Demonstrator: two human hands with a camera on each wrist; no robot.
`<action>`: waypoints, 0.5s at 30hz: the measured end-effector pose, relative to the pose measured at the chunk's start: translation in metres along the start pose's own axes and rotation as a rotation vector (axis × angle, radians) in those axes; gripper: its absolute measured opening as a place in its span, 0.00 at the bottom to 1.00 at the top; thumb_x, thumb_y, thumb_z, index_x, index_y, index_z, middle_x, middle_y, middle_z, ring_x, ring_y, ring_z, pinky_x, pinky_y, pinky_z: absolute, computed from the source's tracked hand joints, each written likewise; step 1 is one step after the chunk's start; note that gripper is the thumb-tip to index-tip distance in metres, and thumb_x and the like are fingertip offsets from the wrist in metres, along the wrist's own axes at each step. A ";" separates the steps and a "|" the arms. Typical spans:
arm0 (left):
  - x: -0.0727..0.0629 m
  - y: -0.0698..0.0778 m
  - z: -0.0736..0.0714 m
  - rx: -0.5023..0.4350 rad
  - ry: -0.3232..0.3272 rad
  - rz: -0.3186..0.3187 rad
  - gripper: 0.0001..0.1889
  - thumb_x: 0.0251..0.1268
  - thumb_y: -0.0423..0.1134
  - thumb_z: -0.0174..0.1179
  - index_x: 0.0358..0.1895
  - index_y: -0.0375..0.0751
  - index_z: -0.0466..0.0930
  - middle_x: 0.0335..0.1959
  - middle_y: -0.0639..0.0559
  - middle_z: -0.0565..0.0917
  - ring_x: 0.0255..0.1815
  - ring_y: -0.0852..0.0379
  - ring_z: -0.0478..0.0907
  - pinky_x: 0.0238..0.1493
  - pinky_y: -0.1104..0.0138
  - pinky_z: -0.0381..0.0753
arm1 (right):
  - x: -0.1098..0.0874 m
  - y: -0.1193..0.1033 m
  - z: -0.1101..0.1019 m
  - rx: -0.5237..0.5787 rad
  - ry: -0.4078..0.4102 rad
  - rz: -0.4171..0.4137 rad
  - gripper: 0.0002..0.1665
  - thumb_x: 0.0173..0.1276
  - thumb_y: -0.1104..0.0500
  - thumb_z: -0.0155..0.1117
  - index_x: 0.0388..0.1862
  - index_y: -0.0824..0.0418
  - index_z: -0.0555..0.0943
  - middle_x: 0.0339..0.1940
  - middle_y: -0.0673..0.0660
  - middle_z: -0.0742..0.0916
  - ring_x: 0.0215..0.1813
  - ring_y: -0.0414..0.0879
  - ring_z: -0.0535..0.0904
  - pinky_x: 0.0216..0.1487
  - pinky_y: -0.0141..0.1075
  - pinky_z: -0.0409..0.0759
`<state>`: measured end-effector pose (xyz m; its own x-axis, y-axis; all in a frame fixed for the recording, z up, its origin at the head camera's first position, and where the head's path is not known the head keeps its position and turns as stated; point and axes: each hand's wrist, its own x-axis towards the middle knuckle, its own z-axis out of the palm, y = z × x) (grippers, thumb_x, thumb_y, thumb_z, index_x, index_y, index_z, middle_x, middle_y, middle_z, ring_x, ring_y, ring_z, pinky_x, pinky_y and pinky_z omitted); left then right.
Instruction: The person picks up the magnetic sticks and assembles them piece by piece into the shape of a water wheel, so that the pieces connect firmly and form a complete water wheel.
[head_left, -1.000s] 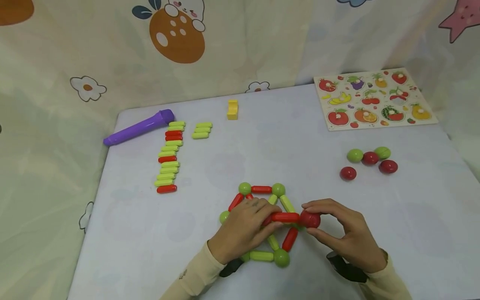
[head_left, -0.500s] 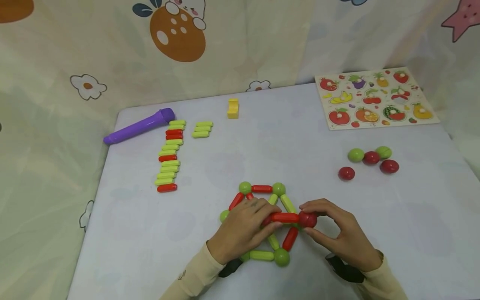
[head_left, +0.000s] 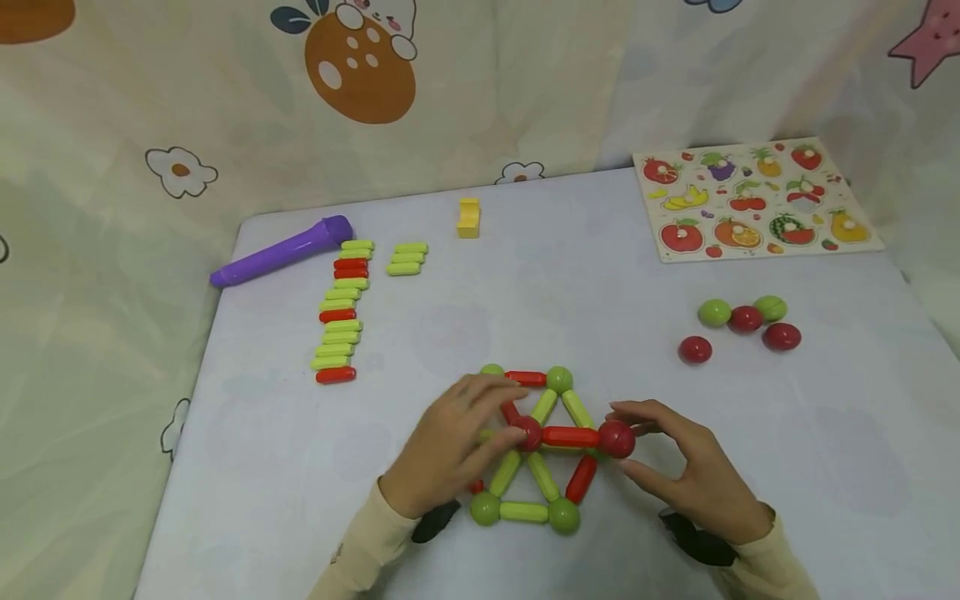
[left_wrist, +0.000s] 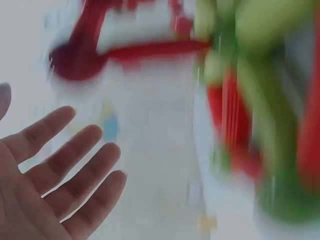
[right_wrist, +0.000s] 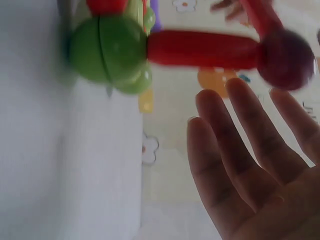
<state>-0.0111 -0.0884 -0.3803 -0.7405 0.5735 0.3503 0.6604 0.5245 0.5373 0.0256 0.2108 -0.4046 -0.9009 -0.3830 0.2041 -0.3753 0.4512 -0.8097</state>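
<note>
A frame of red and light-green magnetic rods [head_left: 524, 512] joined by green balls [head_left: 564, 516] lies on the table as a flat polygon with spokes. Above it, a red rod [head_left: 570, 437] links two dark red balls, a left ball [head_left: 529, 432] and a right ball [head_left: 617, 439]. The right wrist view shows another red rod [right_wrist: 205, 49] holding the right ball up from a green ball [right_wrist: 107, 49]. My left hand [head_left: 450, 442] is spread beside the left ball, its fingers extended in the left wrist view. My right hand [head_left: 693, 467] has thumb and fingers apart around the right ball.
A column of red and green rods [head_left: 341, 337] lies at left, with a few green rods [head_left: 407, 259] beside it. Behind are a purple stick [head_left: 281, 251] and a yellow block [head_left: 468, 218]. Red and green balls [head_left: 746, 319] and a fruit puzzle board [head_left: 757, 200] lie at right.
My left hand has let go of the left red ball and red rod and drawn back left, uncovering them. My right hand's fingers have loosened from the right ball, which stays on the rods.
</note>
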 end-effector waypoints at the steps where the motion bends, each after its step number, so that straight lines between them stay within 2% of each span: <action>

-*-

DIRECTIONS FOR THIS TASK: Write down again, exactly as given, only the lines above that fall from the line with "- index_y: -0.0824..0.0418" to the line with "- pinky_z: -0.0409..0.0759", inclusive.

FINAL ANSWER:
  - index_y: -0.0824..0.0418
  - index_z: -0.0555..0.0943
  - middle_x: 0.0339..0.1940
  - middle_y: -0.0673..0.0660
  - middle_z: -0.0742..0.0916
  - ring_x: 0.0215..0.1813
  - ring_y: -0.0414..0.0879
  - ring_z: -0.0535..0.0904
  - pinky_x: 0.0216..0.1487
  - pinky_y: -0.0141..0.1075
  - pinky_z: -0.0409..0.0759

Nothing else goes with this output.